Oleh: Alfred B. Jogo Ena

#pentigraf; #fiksimini; #cerpen

Gawai milik Romo Pedro bergetar. Ia biarkan saja. Tidak enak makan bersama sambil membuka gawai. Lagipula ada kesepakatan bersama untuk tidak membawa gawai saat di meja makan. Ia nampak tergesa-gesa menyantap nasi rendang kiriman dari umat yang dapat giliran. Romo senior yang sudah mulai banyak makan larangan (apa-apa dilarang karena kesehatan) hanya menikmati sup kentang yang diblender.

Seusai sarapan Romo Pedro lanjut membaca koran pagi.

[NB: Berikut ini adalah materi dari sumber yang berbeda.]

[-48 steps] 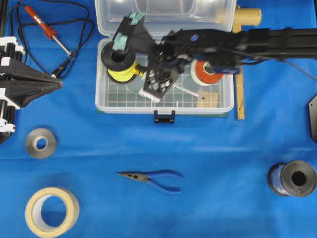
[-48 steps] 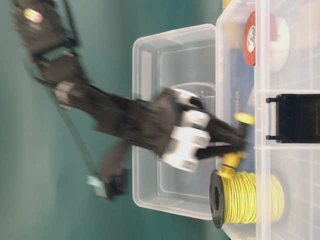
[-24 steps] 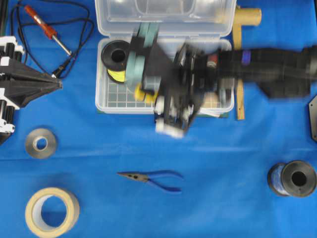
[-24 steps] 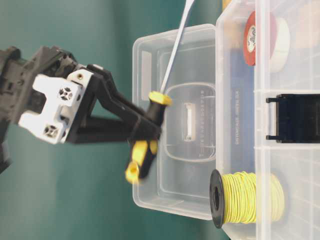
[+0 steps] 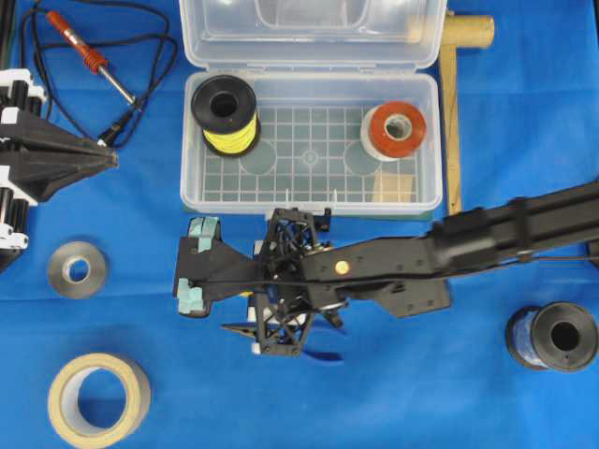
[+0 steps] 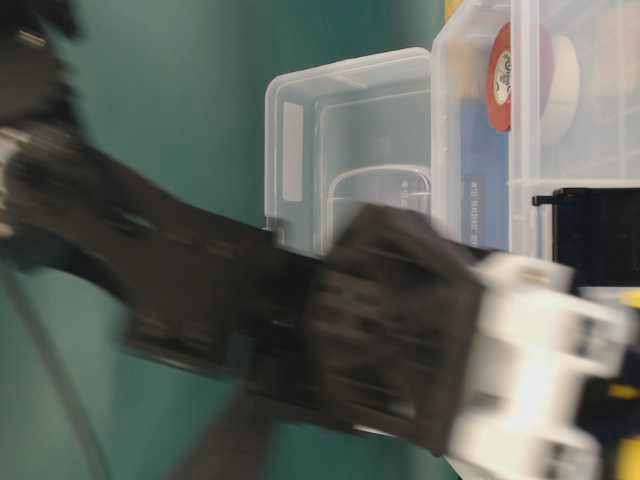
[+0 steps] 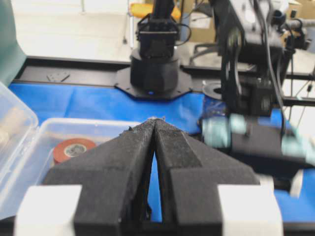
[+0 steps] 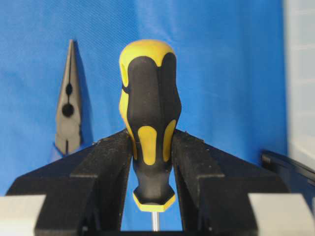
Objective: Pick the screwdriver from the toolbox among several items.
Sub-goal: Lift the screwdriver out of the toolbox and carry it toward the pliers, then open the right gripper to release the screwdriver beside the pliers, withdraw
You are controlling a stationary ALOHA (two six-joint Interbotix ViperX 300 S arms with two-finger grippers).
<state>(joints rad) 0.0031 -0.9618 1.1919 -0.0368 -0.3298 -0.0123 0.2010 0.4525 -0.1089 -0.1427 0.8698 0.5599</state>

Kekerasan rumah tangga oleh seorang artis dan kasus Kanjuruhan masih menjadi berita utama koran-koran ibukota. Saling lempar tanggung jawab masih menjadi ciri khas para pelaku yang terlibat. Entah sampai kapan akan muncul seorang pemimpin yang sungguh berani tampil di depan publik mengaku bertanggung jawab seperti dulu mereka berjanji kala memperebutkan jabatan-jabatan itu. Ia ikutan emosi membaca berita yang itu-itu saja. Gawainya kembali bergetar. Romo, aku mau mengaku dosa. Demikian pesan yang dikirim oleh Indri, sang umat yang kirim nasi rendang tadi.

Di ruang pengakuan. Romo, tolong dengarkan jeritan hatiku. Aku tak bisa hidup tanpamu di sisiku. Aku jatuh cinta padamu. Demikianlah dosa-dosaku pada Allah, sesama, keluargaku dan padamu. Mari kita memulai dosa yang baru. Indri menangis di ruang pengakuan. Sejak peristiwa ruang pengakuan itu, Romo Pedro menghilang dari pastoran. Begitu juga dengan Indri menghilang dari hadapan suami dan ketiga anaknya. “Romo diculik oleh istri orang,” demikian gossip yang ramai diperbincangkan di paroki itu.